This Thursday 23rd March the Bank Of Englands Monetary Policy Committee (MPC) meet to decide if they need to raise interest rates again. There is a lot of speculation of what the outcome will be, its looking like there is a 50/50 chance of another rate rise. Lets look at the data and discuss how likely are the Bank Of England to raise rates again.
Bank of England Considers Raising Interest Rates Amidst Lingering Inflation and Strong UK Economy
The biggest reason Interest Rates might rise is due to lingering inflation. The latest figures show inflation is still above 10% and not coming down fast enough. This is the highest inflation has been in over a decade and well above the banks target of 2%. The BOE has increased rates for 10 consecutive months but that has not bought down inflation fast enough.
Raising rates again will make borrowing more expensive, this will cool down the economy and the pressure of inflation.
Another reason the Bank Of England may raise rates again is the strength of the UK economy. It was expected the UK would be a in long recession, but now it is likely the UK might avoid a recession altogether. Unemployment stays low and this shows a picture the UK economy is much stronger than was initially expected.

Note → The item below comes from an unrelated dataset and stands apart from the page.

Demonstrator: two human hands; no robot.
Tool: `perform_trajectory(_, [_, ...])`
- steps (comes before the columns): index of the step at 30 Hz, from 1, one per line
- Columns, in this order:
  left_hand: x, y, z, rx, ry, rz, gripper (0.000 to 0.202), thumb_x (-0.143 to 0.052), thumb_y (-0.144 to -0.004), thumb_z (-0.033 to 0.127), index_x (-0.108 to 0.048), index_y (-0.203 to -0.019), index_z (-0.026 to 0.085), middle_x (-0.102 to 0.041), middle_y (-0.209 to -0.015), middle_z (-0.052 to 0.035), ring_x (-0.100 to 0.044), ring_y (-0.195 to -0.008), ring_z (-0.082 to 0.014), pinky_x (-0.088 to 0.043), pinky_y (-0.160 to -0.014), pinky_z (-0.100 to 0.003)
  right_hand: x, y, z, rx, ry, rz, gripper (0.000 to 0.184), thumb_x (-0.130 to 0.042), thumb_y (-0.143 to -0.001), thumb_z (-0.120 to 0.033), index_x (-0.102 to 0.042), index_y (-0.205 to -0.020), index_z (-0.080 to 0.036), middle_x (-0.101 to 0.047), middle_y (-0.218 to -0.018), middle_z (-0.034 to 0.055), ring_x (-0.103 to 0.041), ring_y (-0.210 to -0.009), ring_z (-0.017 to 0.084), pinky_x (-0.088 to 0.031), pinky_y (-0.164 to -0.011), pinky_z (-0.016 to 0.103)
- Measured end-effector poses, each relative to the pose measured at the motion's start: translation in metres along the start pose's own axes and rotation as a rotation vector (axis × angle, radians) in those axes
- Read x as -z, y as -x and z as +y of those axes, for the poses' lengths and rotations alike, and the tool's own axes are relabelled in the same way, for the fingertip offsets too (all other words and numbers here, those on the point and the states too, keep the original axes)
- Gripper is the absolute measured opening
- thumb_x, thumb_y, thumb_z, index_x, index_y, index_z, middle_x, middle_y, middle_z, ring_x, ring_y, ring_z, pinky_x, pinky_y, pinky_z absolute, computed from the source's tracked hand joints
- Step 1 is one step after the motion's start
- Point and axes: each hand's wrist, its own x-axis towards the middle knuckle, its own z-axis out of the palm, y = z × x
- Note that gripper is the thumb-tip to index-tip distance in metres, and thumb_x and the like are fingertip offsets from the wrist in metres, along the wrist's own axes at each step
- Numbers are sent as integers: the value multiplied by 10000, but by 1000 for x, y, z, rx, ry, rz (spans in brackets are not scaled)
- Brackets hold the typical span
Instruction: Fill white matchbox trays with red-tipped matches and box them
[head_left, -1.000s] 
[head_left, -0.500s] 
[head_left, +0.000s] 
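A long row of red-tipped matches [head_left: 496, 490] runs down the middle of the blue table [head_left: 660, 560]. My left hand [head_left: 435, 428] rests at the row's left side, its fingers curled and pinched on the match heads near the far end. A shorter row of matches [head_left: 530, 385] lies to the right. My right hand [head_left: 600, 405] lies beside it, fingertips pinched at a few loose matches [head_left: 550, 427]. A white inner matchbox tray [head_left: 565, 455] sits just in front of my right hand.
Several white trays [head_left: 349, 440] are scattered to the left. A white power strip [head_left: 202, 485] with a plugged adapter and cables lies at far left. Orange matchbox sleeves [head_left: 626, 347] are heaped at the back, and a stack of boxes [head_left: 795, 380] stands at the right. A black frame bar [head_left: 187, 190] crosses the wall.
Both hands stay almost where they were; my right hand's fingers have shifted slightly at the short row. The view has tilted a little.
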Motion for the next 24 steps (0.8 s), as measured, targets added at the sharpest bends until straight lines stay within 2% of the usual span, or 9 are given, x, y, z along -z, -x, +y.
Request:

Growing Case Against Interest Rate Rises:
In the last 2 weeks the case has grown against interest rate rises. Banks have started to feel the pain of the last interest rate rises and a few have had to have bailouts (Silicon Valley Bank).
Not only that rate rises are having a huge impact on households and business owners who are already struggling with huge amounts of debt. Raising rates would increase the cost of borrowing for mortgages, loans and credit cards. That would lead to more defaults and bankruptcies and would slow down consumer spending and push us into a recession.
Another argument against is how volatile the global economy currently is. With lots of geopolitical tensions and businesses only just getting back on their feet after the pandemic a number of analysts feel raising rates would do a lot more harm than good.
Rate rises will also mean landlords will pass on increased costs to already stretched renters. Rents have been rising at record pace due to lack of rental stock as well as increased interest rates and more costs incurred by landlords.
How Will It Affect Borrowers, Savers, and the UK Economy?
If the Bank Of England do decide to raise interest rates this week, it would be an unprecedented 11th rise in a row. The immediate impact would be felt by borrowers and savers, as banks and lenders adjust their rates accordingly. Mortgages would be hit hard with variable and tracker rates getting immediate increase making them much more expensive.
This would impact affordability and purchasing power for a lot of households, on the flip side savers could benefit from a higher return on their deposits if the rises are passed onto them.
A rate rise is going to have an impact on the economy as a whole, it will impact consumer confidence and make it a lot more challenging for businesses. It will lead to a slowdown in spending as consumers will become much more cautious on what they spend their money on.
We can’t control if the Bank Of England decide to increase rates again this week, there is a lot of difficult decisions that need to be made. What is more important bringing down inflation or making the banking sector more stable. Whatever they decide will have long term implications on the UK economy we hope whatever they decide causes as little impact on peoples lives as possible.